Curiously, almost a month earlier, on March 26, 1995, Mantle told the press "We have already had the film checked out by Kodak, who confirm it is fifty years old .... Ray Santilli was making similar claims to BBC's Channel 4 on April 11: "The film stock has been tested and the opinion is that it is authentic". Why then, one wonders, would Mantle be asking Santilli to submit the film to testing nine days later, on April 20?
People were already muttering "hoax," including many firm proponents of the crashed UFO version of the Roswell Incident. Stanton Friedman was skeptical, and Kevin Randle was on record as saying "the circumstances still suggest that it is a hoax".
In order for a radical and startling document to be taken as factual, certain strict criteria must be met. The origin of the document must known and identified. Santilli refused to provide more information about Jack Barnett, claiming the U.S. government would retaliate against him for revealing their momentous secret. (This argument has a serious flaw; whistle blowers and tipsters always fare better by going fully public with their revelations. Just ask Daniel Ellsberg.)
Next, the age and physical characteristics of the document must be verified. Despite Santilli's and Mantle's claims, this had not yet been done, and has not been done to this day. Santilli's whole case for proving the age of the autopsy film rests on the "edge codes" Kodak puts on its film stock. The edge code on the autopsy film supposedly consists of a square and a triangle, which in Kodak's records indicates film stock made at twenty years intervals in 1927, 1947, or 1967. Santilli showed strips of clear leader film with this edge code to some people, along with frames of an empty (no alien visible) operating room. There is no direct link between these film fragments and the autopsy footage itself. Imagine trying to authenticate a controversial document--like the Hitler Diaries--based on a photocopy of one page. No paper analysis, no ink analysis, just some possibly forged handwriting. No sound decision could be made with such evidence.

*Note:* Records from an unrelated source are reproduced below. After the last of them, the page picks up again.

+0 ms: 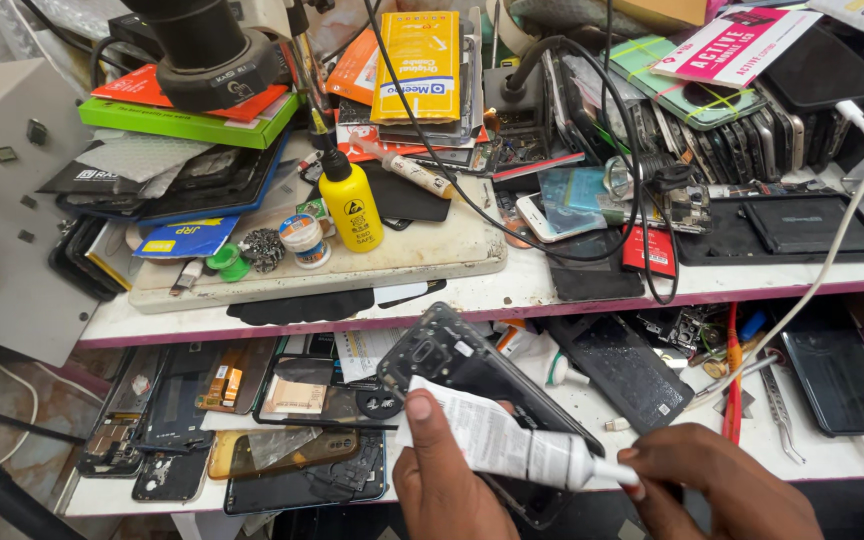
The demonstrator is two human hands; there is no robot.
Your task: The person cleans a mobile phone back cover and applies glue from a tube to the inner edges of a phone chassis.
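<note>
Both hands run off the bottom edge, the left hand at the wrist, the right hand past the knuckles; the white glue tube covers the middle of the opened black phone, whose lower end sinks behind the left hand; the tube's tip is hidden under the right fingers; the microscope head is cropped at the top edge; small parts on the bench's lower shelf are too small to identify.

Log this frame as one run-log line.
left hand: holds white glue tube and black phone frame | right hand: fingertips at tube nozzle cap | tweezers idle on bench
</note>
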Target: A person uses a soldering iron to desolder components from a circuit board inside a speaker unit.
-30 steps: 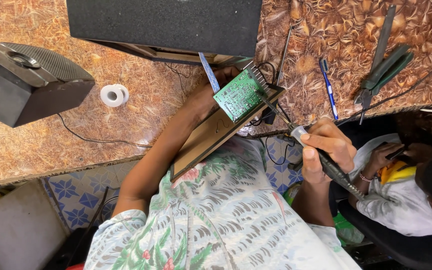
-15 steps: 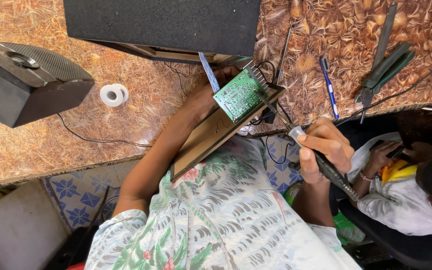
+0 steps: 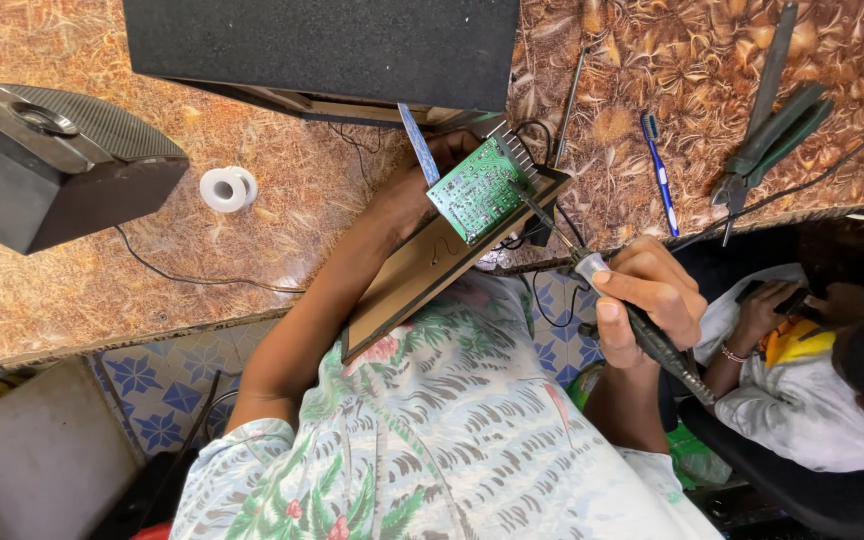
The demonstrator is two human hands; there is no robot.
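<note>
My left hand (image 3: 414,188) grips the top of a brown panel (image 3: 422,278) that carries a green circuit board (image 3: 476,190), tilted against the edge of the table. My right hand (image 3: 650,296) is closed around a dark soldering iron (image 3: 620,296). Its thin metal tip rests on the green circuit board. A pale blue ribbon cable (image 3: 418,144) runs up from the board toward a black box (image 3: 322,48).
A dark speaker (image 3: 44,160) and a white solder spool (image 3: 226,188) sit at left on the patterned table (image 3: 72,290). Green-handled pliers (image 3: 770,140), a blue pen (image 3: 660,172) and a thin rod (image 3: 568,96) lie at right. Another person (image 3: 832,370) sits at lower right.
My right hand has moved the soldering iron up and left, so its tip now touches the circuit board. The left hand and panel stay in place.
</note>
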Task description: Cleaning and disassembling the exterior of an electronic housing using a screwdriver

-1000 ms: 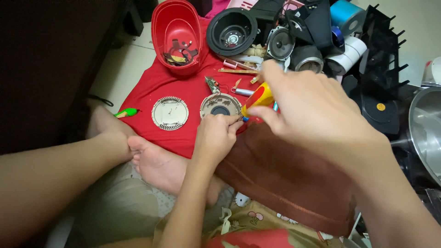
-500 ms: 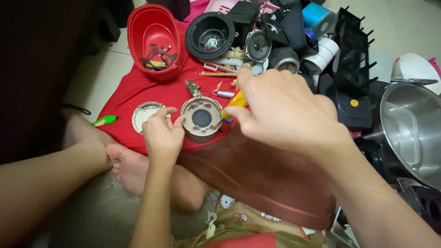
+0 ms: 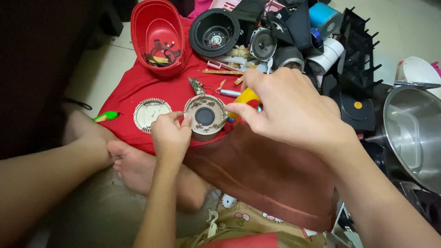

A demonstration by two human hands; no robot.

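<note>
Fingers (image 3: pixel 177 120) of the left hand (image 3: pixel 170 138) pinched the rim of a round speaker housing (image 3: pixel 205 116) at the frame's centre, on the red cloth (image 3: pixel 138 87). The right hand (image 3: pixel 289 108) was curled tight around a yellow-handled screwdriver (image 3: pixel 245 98), just right of the housing. A round grille plate (image 3: pixel 150 113) lay left of it.

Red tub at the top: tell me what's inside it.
The red tub holds a dark, curved, ring-shaped part, some small yellowish pieces and a few tiny bits of hardware at its bottom. Its near wall hides the closest part of the floor, so anything lying there cannot be seen.
</note>
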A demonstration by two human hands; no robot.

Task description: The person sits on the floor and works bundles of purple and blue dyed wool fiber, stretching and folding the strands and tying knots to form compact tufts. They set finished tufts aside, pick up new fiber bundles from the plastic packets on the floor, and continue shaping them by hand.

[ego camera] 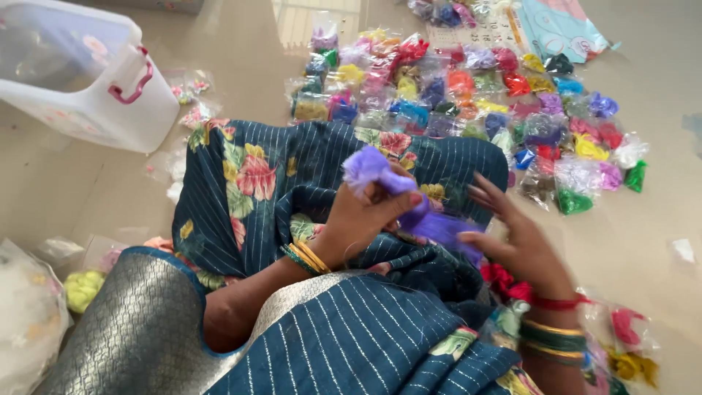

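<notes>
Purple fluff [373, 170] sits in our left hand [362, 216], which is clenched around it above our lap, the soft tuft sticking out over the knuckles. From this hand a purple strip [439, 227] runs to the right, toward our right hand [515, 241]. We see the right hand with fingers spread and loose; it touches the strip's end, but we cannot tell if it really grips it. Under both hands lies our dark blue flowered cloth [292, 175]. On the floor [73, 183] beyond the lap are many small bags of coloured material [468, 95]. A white plastic box [80, 73] with a pink handle stands at far left.
</notes>
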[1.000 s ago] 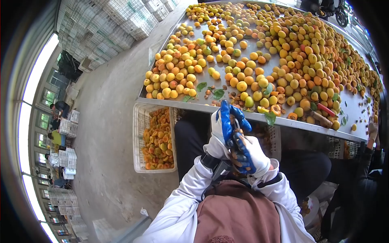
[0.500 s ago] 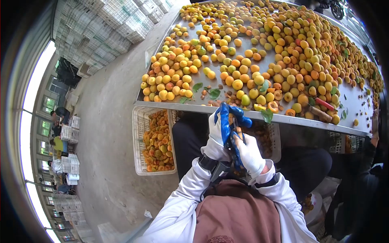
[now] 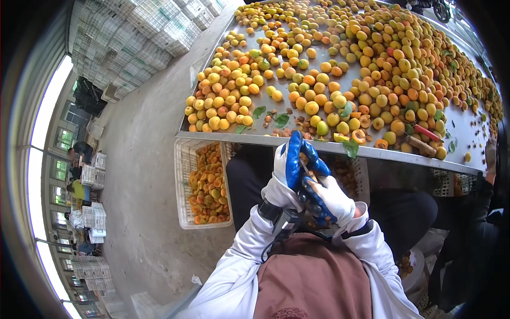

The final method of authenticating a document is by outside references. Does the new find explain old questions? Does it fit with the evidence given by other witnesses? Hitler's surviving confidants were adamant the Nazi leader did not keep a personal diary. In the case of the Roswell Incident, the testimony of those who claim to have seen saucer wreckage and alien corpses does not tally with the images on Santilli's film. The Roswell witnesses said the dead ETs had four fingers on each hand, not six. They were little more than three feet tall, not over five feet. The Roswell aliens were spindly creatures without the robust build of the things photographed by the elusive Jack Barnett.
So what was going on here? The first public screening of the autopsy film was arranged for May 5, 1995, at the Museum of London. Only journalists and UFOlogists were invited to view it. Ray Santilli would be there to present the film, but the proprietary secrecy surrounding the screening was so heavy all attendees had to submit to the indignity of being frisked for cameras and recorders. More than truth was at stake now -- so was big money.